Por: Mtra. Myrna Iglesias Barrón (myrna.iglesias@udlap.mx) y Dra. Magdalena Mejía Gómez (magdalena.mejia@udlap.mx)

Catedráticas de Tiempo Completo del Departamento de Lenguas

Indiscutiblemente hoy en día el español es una de las lenguas más habladas en el mundo. Ya en 2007 el Instituto Cervantes anticipaba su posición como una lengua en expansión, señalando que la matrícula de estudiantes de español como lengua extranjera había aumentado un 21% por año; que el español era la segunda lengua, después del inglés, utilizada en la red; y que para el año 2030 el 7.5 % de la población mundial sería hispanohablante.

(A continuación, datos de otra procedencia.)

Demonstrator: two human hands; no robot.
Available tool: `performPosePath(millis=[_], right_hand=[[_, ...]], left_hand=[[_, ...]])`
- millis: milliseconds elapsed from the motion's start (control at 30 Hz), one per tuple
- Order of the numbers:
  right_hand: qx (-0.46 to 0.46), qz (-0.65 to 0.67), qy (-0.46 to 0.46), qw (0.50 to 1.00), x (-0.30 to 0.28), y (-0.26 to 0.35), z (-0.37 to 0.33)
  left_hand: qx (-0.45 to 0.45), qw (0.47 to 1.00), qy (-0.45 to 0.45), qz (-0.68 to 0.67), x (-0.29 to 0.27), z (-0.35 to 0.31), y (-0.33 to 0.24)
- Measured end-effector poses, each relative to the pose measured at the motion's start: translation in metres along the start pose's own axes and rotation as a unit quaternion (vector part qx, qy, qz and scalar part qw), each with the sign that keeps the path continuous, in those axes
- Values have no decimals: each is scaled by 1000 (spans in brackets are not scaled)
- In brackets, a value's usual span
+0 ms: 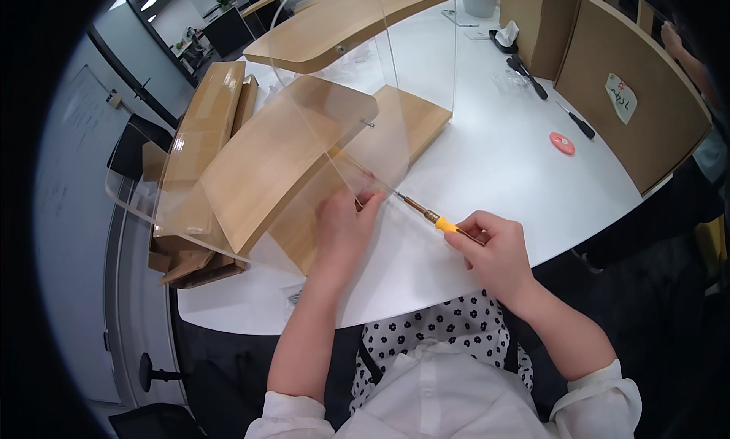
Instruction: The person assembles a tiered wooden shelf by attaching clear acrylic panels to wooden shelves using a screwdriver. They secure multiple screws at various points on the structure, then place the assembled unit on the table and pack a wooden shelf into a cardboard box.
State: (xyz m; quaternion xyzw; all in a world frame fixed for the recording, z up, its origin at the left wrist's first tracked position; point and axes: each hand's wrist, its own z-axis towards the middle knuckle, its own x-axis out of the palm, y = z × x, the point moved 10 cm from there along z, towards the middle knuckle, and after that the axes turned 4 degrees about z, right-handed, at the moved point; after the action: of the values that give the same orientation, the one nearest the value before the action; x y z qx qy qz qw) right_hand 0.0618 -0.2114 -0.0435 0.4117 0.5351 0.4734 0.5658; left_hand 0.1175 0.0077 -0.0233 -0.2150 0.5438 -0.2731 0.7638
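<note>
In my right hand (494, 252) is a screwdriver (430, 215) with a yellow handle, its shaft pointing up and left. Its tip meets the lower edge of a clear plastic side panel (391, 138), close to my left fingers. My left hand (346, 224) is closed around that panel's edge; some fingertips are hidden. The panel belongs to a tilted shelf unit with an upper wooden board (350, 28), a middle board (293, 142) and a lower board (422, 119). A second clear panel (129, 195) lies on its left side. Metal fittings show at the boards' ends.
Cardboard boxes (201, 127) lie left of the unit. On the white table (494, 154) are two black-handled screwdrivers (581, 125), a pink oval object (563, 143) and a small plastic bag (293, 293). Upright cardboard (608, 66) stands at right; another person's hand (673, 42) shows beyond.
</note>
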Motion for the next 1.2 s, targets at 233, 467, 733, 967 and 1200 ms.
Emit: performPosePath(millis=[233,467,733,967,1200], right_hand=[[83,50,27,995,4,-16,0],[-320,-432,-66,840,23,44,-32],[-168,-173,-4,971,8,18,-14],[315,353,110,874,24,-51,-10],[-287,-374,-39,881,19,37,-22]], left_hand=[[14,1000,-8,1,3,0,7],[25,999,-26,21,1,1,5],[-6,1000,-13,3,-1,1,0],[27,999,-19,21,1,3,2],[18,999,-10,27,1,3,-4]])
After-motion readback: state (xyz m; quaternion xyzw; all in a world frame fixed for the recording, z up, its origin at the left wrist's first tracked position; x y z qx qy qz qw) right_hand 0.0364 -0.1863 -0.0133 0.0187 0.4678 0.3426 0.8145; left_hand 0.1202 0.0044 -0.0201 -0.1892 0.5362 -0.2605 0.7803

Estos datos aunados a la movilidad internacional, el uso del internet y las redes sociales, así como el crecimiento demográfico de hablantes de español, enfatizan la necesidad de la profesionalización de la enseñanza del español como lengua extranjera. La realidad que se plantea demanda la consolidación de centros de enseñanza e investigación del español que implica, entre otras cosas, guiarse por referentes que permitan estandarizar los niveles de producción comunicativa de los usuarios y establecer parámetros de evaluación. Así mismo, se requiere de un trabajo colaborativo entre las diferentes instituciones dedicadas a la enseñanza del español. Estas iniciativas deberán promover el conocimiento y la difusión de las variantes de esta lengua y atender el reto que plantea el diseño y la producción unificada de materiales y tecnología de instrucción. Cabe señalar que hoy se reconocen al menos 21 variantes de la lengua española. Por lo tanto, los medios de enseñanza deben ser lo suficientemente incluyentes de dichas variantes, así como tomar en cuenta los contextos sociales y culturales de la región donde se aprende y practica la lengua. Asimismo, se requiere de una enseñanza especializada que atienda las exigencias y oportunidades de negocios y servicios en este mundo globalizado.

Ante este panorama nos cuestionamos las causas del fortalecimiento y, quizás, de la revitalización del español. Recordemos que la lengua española lleva más de diez siglos como lengua viva, en constante dinamismo y transformación y que, aunque ha tenido una penetración lenta, por razones históricas, políticas y económicas, esta ha sido constante. Cabe la posibilidad que la expansión del español se deba a que haya pasado de ser una lengua impuesta a ser una lengua con vida propia y que la motivación para su estudio no solo sea instrumental, práctica, sino también integrativa; es decir, que el interés por el español se deba al gran peso que tienen las diferentes manifestaciones culturales de los países hispanohablantes, en términos de gastronomía, literatura, pintura, música, entre otras. Bajo estas perspectivas podemos vislumbrar que la lengua que hablamos seguirá viva, revitalizada, fortalecida y en constante dinamismo, cruzando fronteras.